Jusuf Nurkic zmienia agenta na… Richa Paula
Zgodnie z doniesieniami Chrisa Haynesa z Yahoo Sports, Rich Paul poszerza swoją i tak sporą strefę wpływów w NBA, biorąc pod swoje skrzydła Jusufa Nurkicia, który rozstał się ze swoim poprzednim agentem.
Jusuf Nurkic, bośniacki center Portland Trail Blazers, jak do tej pory reprezentowany był przez Ayltona Tescha z Dynasty Sports Management. Rich Paul, nowy manager Nurkicia, jest jednak znacznie bardziej rozpoznawalny i poważany – pod jego opieką znajdują się takie tuzy jak LeBron James, Anthony Davis, Ben Simmons, czy Draymond Green.
Zatrudnienie nowego agenta może wiązać się z trudnym okresem, który zaczyna się w karierze Nurkicia.

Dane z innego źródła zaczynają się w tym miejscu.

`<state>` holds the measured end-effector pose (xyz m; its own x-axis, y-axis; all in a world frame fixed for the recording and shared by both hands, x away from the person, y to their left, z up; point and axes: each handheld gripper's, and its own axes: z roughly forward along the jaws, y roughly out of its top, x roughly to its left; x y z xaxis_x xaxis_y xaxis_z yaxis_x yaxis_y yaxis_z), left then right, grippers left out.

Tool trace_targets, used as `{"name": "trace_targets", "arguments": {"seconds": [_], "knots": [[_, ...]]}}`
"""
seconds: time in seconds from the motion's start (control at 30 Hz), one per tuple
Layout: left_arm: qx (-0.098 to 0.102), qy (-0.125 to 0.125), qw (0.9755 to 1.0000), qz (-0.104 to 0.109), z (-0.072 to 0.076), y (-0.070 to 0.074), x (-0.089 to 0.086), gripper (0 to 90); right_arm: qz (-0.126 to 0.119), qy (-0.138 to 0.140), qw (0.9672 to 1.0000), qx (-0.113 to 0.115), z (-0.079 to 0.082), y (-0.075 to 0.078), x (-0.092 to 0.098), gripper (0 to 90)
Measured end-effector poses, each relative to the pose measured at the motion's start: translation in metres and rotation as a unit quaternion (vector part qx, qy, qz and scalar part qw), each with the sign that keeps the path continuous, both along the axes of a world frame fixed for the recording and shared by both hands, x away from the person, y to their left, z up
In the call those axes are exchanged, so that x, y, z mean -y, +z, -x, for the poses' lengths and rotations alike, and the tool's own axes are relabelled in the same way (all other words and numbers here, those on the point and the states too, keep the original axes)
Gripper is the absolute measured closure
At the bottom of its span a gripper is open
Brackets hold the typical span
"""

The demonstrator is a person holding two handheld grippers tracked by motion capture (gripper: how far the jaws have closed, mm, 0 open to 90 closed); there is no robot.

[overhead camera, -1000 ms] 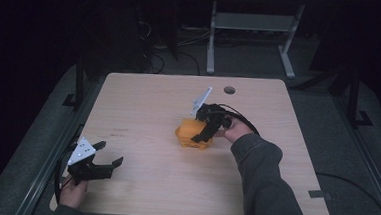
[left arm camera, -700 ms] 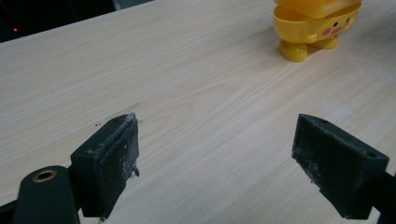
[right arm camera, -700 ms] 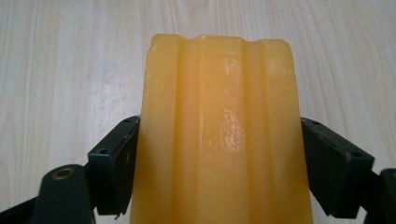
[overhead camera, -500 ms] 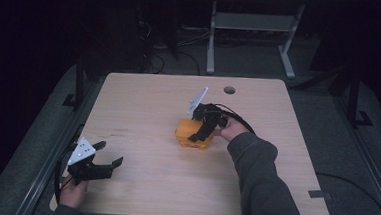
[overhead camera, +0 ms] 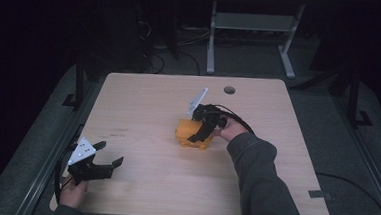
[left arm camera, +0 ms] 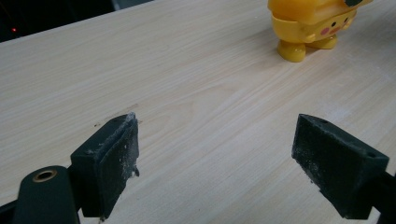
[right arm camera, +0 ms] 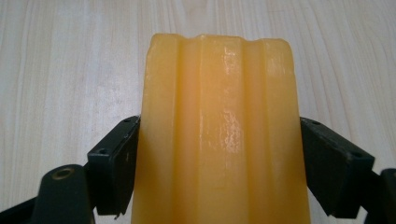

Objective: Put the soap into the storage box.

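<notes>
A glossy yellow-orange plastic toy figure [overhead camera: 192, 134] with stubby feet, pink cheek spots and a ribbed back stands near the centre of the pale wood-grain surface [overhead camera: 144, 99]. The right gripper [overhead camera: 203, 130] has its fingers [right arm camera: 114, 163] clenched on the toy's sides. At about seven o'clock, well apart, the left gripper [overhead camera: 109, 154] hangs with fingers [left arm camera: 109, 161] released.

Bare table [overhead camera: 143, 109] around yellow toy [overhead camera: 189, 135]

Wooden table [overhead camera: 143, 104], metal stand [overhead camera: 253, 26] beyond
</notes>
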<state>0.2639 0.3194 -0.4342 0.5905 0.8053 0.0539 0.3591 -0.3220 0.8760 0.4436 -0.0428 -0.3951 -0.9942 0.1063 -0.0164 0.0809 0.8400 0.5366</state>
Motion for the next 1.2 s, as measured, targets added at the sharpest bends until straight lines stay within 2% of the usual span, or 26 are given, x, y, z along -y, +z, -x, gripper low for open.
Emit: {"name": "trace_targets", "arguments": {"seconds": [0.27,0.37,0.53,0.67,1.2], "knots": [[-0.001,0.000,1.0000,0.002,0.000,0.000,0.000,14.2,0.000,-0.006,1.0000,-0.004,0.000,-0.001,0.000,19.7],[0.000,-0.001,1.0000,0.003,0.000,0.000,0.000,14.2,0.001,-0.017,0.9997,-0.015,-0.001,-0.002,0.000,15.2],[0.000,-0.001,1.0000,0.003,0.000,0.000,0.000,14.2,-0.001,-0.027,0.9993,-0.026,-0.002,-0.001,0.003,14.5],[-0.001,-0.002,1.0000,0.001,0.000,0.000,0.001,14.2,-0.008,-0.030,0.9993,-0.023,-0.001,0.001,0.006,14.2],[-0.002,-0.004,1.0000,-0.004,-0.001,0.000,0.001,14.2,-0.013,-0.038,0.9992,-0.005,0.004,0.013,0.016,14.2]]}}
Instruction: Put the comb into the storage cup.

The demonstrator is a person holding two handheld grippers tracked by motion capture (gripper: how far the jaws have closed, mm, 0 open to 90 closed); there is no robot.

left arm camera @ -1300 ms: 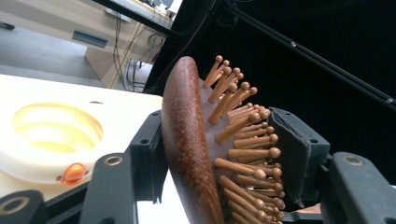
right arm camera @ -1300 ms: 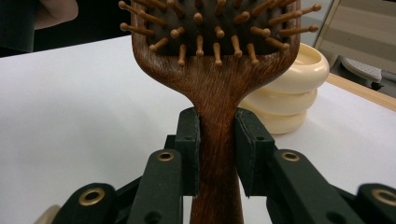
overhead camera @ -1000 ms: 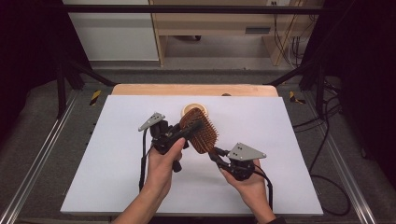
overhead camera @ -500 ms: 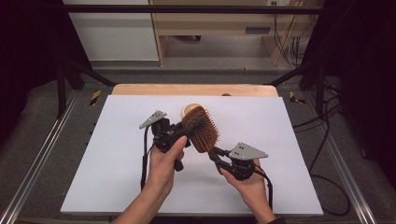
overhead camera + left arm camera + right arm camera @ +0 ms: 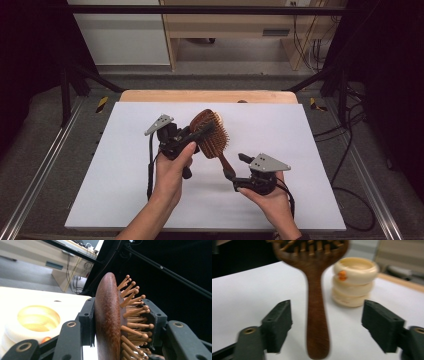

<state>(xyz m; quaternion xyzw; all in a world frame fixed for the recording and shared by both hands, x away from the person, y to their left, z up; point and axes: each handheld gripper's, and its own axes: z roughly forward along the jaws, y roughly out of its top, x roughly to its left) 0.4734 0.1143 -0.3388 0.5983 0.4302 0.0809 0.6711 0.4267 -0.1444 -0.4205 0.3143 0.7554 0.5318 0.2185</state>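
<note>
The left hand-held gripper clamps the hairbrush by its head, so the right hand-held gripper, jaws just opened, frees the handle.

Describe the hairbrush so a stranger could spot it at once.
Start at the white table, near its middle, between the person's two hands. The left gripper clamps the hairbrush by its head, above the surface. Dark brown wood with ball-tipped pins, unlike the cream stacked rings behind.

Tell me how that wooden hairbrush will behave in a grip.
The hairbrush looks rigid, so it should not flex. Its domed, polished back may slip against a pad. Clamped at the head by the left gripper, its handle could swing down.
</note>
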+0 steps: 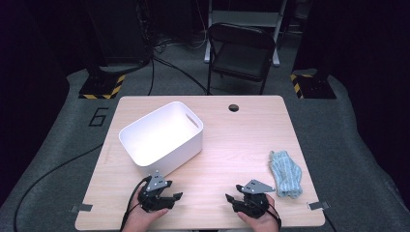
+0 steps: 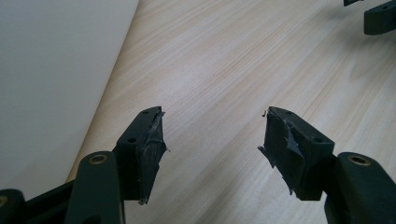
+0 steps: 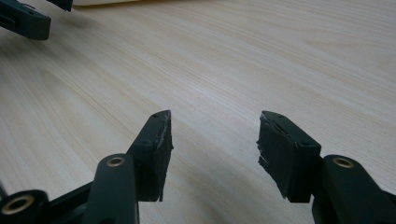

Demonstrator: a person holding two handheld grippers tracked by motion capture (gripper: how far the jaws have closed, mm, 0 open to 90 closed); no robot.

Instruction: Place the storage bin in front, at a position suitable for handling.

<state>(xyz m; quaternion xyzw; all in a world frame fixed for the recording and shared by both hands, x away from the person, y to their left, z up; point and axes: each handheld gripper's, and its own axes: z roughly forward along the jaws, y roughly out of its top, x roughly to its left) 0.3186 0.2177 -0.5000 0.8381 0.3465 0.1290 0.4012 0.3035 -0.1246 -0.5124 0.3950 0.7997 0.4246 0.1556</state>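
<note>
The white bin (image 1: pixel 162 137) served as the landmark on the wooden counter (image 1: pixel 241 140): it sat toward the left half of the top, turned at an angle, with its open mouth up and nothing visible inside. The left tool (image 1: pixel 175 197) lay just in front of the bin's near corner, close to it but not touching, held in a hand (image 1: pixel 142 217) that came in over the counter's near edge. In the left gripper view its two black jaws stood well apart with only bare wood grain between them, and the bin's white wall (image 2: pixel 51 84) rose along the left of that view. The right tool (image 1: pixel 230 198) rested farther to the right of the bin, well apart from it, gripped by the other hand (image 1: pixel 258 220); its tips pointed back toward the left tool. In the right gripper view its jaws were likewise spread wide with nothing between them, only counter. A light blue-green cloth (image 1: pixel 286 174), rolled or bunched into a soft bundle, lay far to the right of the bin, near the counter's right edge and just beside the right tool's hand, untouched by either tool. Beyond the bin, past the far edge of the counter, a dark folding chair (image 1: pixel 240 53) stood on the grey floor.
</note>
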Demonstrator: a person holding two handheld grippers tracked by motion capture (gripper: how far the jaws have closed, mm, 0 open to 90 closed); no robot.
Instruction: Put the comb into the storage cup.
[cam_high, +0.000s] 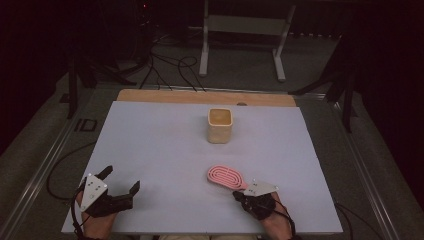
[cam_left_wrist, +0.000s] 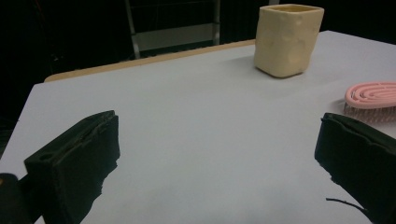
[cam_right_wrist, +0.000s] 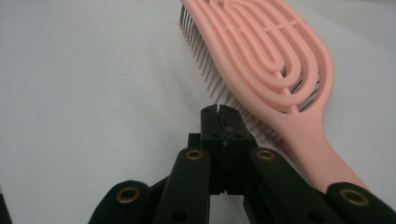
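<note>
White desk (cam_high: 165, 165) | cup (cam_high: 220, 125) at centre-back | pink brush (cam_high: 225, 177), head far-left, handle toward our right gripper (cam_high: 239, 196), fingers clenched empty | left gripper (cam_high: 120, 182) fingers released

My worktop (cam_high: 150, 150): flat pale grey-white sheet, bare wooden strip along its far edge. Cream square-sided cup (cam_high: 220, 125) stands upright mid-far. Pink oval plastic hairbrush (cam_high: 226, 177) lies bristles-down, near right, well apart from the cup.

The left gripper (cam_high: 121, 181) is resting with jaws spread wide; the right gripper (cam_high: 238, 196) is sitting with jaws pressed together.
</note>
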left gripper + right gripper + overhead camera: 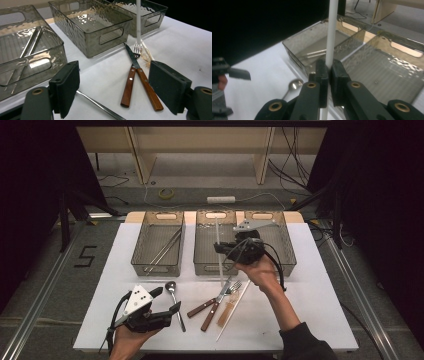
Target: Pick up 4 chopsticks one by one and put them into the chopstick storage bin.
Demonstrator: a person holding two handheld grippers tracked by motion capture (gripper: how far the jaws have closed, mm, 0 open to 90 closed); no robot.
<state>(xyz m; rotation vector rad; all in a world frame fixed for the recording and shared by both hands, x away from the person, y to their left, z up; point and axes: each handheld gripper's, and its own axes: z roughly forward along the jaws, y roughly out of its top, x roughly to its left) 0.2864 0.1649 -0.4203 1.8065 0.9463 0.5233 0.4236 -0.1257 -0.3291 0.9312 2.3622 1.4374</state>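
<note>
My right gripper (222,248) is shut on a long white stick (219,251), held nearly upright over the front of the middle bin (202,255). The right gripper view shows the pads (322,71) pinching that stick (331,32). My left gripper (167,301) hovers low at the table's front left, open with nothing between its jaws. Its own view (117,90) looks toward a wooden-handled knife (147,87) and fork (128,86), which lie crossed on the white table. A metal spoon (172,289) lies just beside the left jaws, its handle (100,107) passing under them.
Three smoky plastic bins stand in a row at the back: the left bin (140,255) holds thin metal sticks (167,246), and the right bin (289,251) sits behind my right hand. A wrapped tan utensil (227,312) and another white stick (239,301) lie beside the knife.
</note>
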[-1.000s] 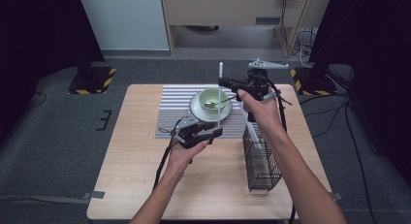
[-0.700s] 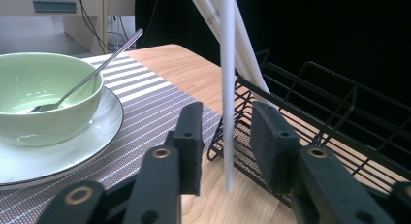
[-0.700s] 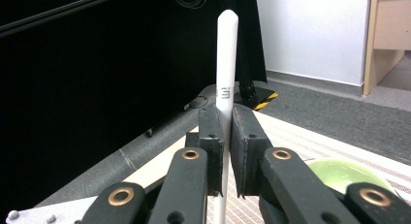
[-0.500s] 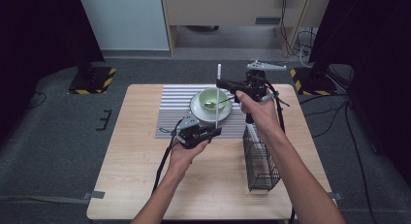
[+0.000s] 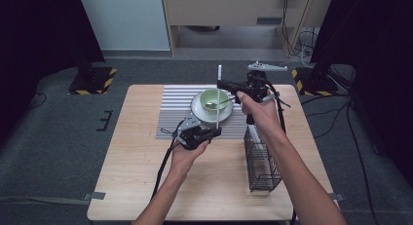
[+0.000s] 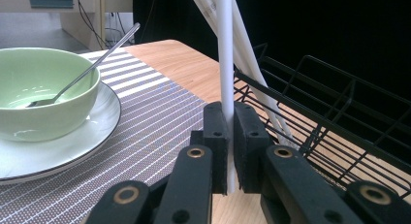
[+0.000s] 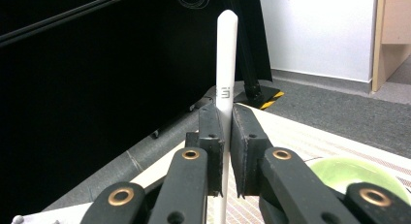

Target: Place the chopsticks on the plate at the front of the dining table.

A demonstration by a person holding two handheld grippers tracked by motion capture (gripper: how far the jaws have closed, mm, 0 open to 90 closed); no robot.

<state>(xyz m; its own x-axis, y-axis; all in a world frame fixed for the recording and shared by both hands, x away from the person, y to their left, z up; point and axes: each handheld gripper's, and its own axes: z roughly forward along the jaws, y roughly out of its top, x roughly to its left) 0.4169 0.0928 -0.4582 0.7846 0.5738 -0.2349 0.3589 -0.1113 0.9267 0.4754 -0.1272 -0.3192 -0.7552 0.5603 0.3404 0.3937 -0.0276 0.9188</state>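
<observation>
While the right gripper [image 5: 225,83] pinches the white chopstick [image 5: 218,96] near its top, the left gripper [image 5: 214,131] has just been closing on its lower end (2 grips keep it upright), beside the green bowl [image 5: 214,97], probably for the wire basket [image 5: 262,159].

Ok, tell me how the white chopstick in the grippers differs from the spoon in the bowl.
The chopstick is plain white; the spoon is shiny metal. The chopstick stands upright; the spoon leans on the rim of the green bowl. The chopstick is clamped by the right gripper and the left gripper, whose jaws have just been closing on it; no gripper touches the spoon. Both are long, thin eating tools.
</observation>
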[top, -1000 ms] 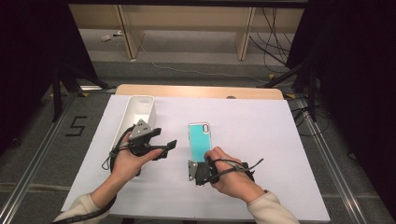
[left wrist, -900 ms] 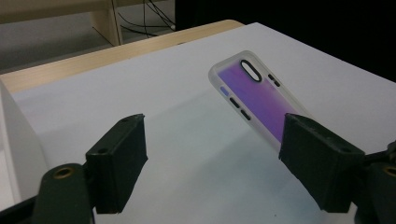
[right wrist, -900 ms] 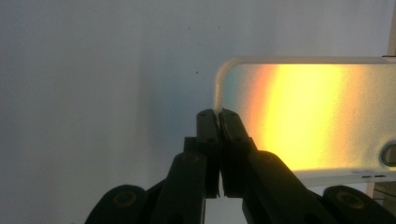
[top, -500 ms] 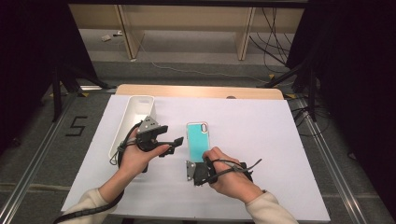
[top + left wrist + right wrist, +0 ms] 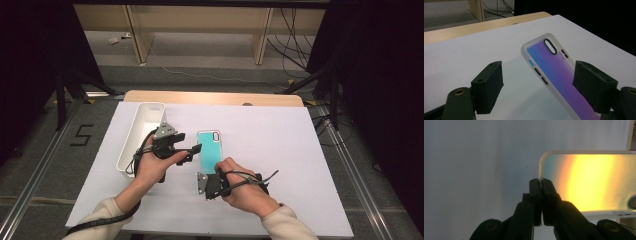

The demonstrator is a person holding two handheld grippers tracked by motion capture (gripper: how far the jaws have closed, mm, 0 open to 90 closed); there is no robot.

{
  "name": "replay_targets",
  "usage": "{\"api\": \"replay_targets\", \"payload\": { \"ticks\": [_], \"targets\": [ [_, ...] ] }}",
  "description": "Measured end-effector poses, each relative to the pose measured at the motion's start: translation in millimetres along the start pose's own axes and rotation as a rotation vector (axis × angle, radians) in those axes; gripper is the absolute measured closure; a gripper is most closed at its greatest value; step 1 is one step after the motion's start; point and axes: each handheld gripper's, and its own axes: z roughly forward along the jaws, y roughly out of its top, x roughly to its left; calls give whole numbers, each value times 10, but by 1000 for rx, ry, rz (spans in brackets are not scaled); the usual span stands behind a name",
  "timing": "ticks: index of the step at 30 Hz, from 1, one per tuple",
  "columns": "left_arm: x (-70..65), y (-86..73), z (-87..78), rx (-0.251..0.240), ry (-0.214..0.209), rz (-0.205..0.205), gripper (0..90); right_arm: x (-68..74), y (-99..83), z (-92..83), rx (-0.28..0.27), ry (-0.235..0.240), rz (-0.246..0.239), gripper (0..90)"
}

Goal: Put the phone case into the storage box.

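A flat phone case with a clear rim and a shiny teal back (image 5: 210, 151) lies on the white worktop (image 5: 280, 145), near the middle of the high view. A long white plastic tray (image 5: 142, 135) sits to its left in that picture. The right claw (image 5: 210, 176) is at the case's near end, low in the middle of the frame. In the right gripper view its two black jaws are pressed together at the bottom middle, right at the corner edge of the case (image 5: 584, 182). They seem to pinch the thin rim there, but I cannot be sure the rim is truly between them. In the left gripper view the case (image 5: 559, 72) looks tipped up, with its camera-hole end higher, toward the upper middle of the frame. So I think the right claw is lifting one end a little. The left claw (image 5: 192, 151) is just beside the left long side of the case. Its jaws are wide open and hold nothing. One jaw is at the lower left of its view and one at the lower right, with the case running up between them, closer to the right one. I think the step now is getting a grip on the case with both claws. Next, the left claw needs to slide in around the case's side and close gently.
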Motion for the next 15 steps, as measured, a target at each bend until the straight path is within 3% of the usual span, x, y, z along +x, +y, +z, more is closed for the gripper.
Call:
{"api": "replay_targets", "payload": {
  "ticks": [1, 2, 5, 8, 9, 15],
  "targets": [
    [-1, 3, 6, 2, -2, -1, 240, -11, 3, 2, -5, -4, -19, 888],
    [-3, 5, 18, -3, -4, -4, 247, 15, 16, -7, 5, 0, 17, 887],
    [-4, 10, 36, -2, 4, -16, 258, -8, 23, -2, -11, -8, -26, 887],
    [2, 17, 51, -6, 8, -22, 267, 13, 42, -17, -8, -11, 4, 887],
    [1, 23, 48, 2, 12, -24, 272, 0, 41, -13, -14, -14, -18, 887],
    [-15, 55, 43, 4, 11, -55, 302, 16, 63, -32, -7, -23, -5, 887]
  ]
}}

W minionym sezonie doznał on poważnego złamania kości piszczelowej, które wykluczy go z gry jeszcze na dużą część zbliżających się rozgrywek. Oznacza to, że przesiedzi na ławce większość sezonu, który jest przedostatnim gwarantowanym w jego kontrakcie. Na dodatek wejdzie do składu, w którym do tego czasu jego miejsce zajmie Hassan Whiteside, z którym będzie od razu rywalizował o minuty. Nie jest to optymalna sytuacja do wejścia w – być może – kontraktowy sezon 2020/21. Jeśli Blazers nie zdecydują się zapłacić Nurkiciowi 12 milionów za sezon 2021/22, to dostanie tylko 4 miliony i stanie się wolnym agentem. Zagadką jest to, na ile do tej pory zawodnik zdoła się odbudować, a przecież w wieku 27 lat mógłby liczyć na swój największy, najważniejszy kontrakt w karierze. To sytuacja, w której przyda się taki wyjadacz jak Rich Paul.
Minione rozgrywki – zakończone brutalnie przez złamanie nogi – Jusuf Nurkic mógł rozpatrywać jako swoje najlepsze w dotychczasowej karierze. Spędzając średnio 27 minut na parkiecie notował 15,6 punktu, 10,4 zbiórki, 3,2 asysty i 1,4 bloku. Pokazał nie tylko świetne wyszkolenie techniczne, ale też twardość, której potrzeba po bronionej stronie boiska, co czyniło z niego idealną trzecią opcję u boku duetu Lillard & McCollum.